#### Problem to solve:
In exact form, set down only those lines of the material that run from its first line to the line with "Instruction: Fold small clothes", inclusive.

#### Supplied material:
================

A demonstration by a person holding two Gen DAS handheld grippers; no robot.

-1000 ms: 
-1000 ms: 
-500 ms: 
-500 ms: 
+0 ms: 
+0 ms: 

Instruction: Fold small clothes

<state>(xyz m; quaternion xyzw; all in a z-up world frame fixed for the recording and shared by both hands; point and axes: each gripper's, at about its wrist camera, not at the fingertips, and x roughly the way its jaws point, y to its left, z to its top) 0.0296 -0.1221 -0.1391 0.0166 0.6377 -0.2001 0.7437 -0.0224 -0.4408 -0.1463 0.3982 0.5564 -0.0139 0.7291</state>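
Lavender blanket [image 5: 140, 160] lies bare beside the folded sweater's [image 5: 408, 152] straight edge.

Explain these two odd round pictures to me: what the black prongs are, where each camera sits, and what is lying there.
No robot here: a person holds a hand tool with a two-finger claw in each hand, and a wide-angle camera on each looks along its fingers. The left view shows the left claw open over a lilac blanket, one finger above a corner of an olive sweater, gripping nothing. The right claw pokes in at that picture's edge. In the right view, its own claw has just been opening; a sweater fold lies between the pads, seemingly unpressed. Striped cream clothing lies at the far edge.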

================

#### Result for this task:
A demonstration by a person holding two Gen DAS handheld grippers; no robot.

-1000 ms: 
-1000 ms: 
-500 ms: 
-500 ms: 
+0 ms: 
+0 ms: 

Instruction: Fold small clothes

The response above is complete.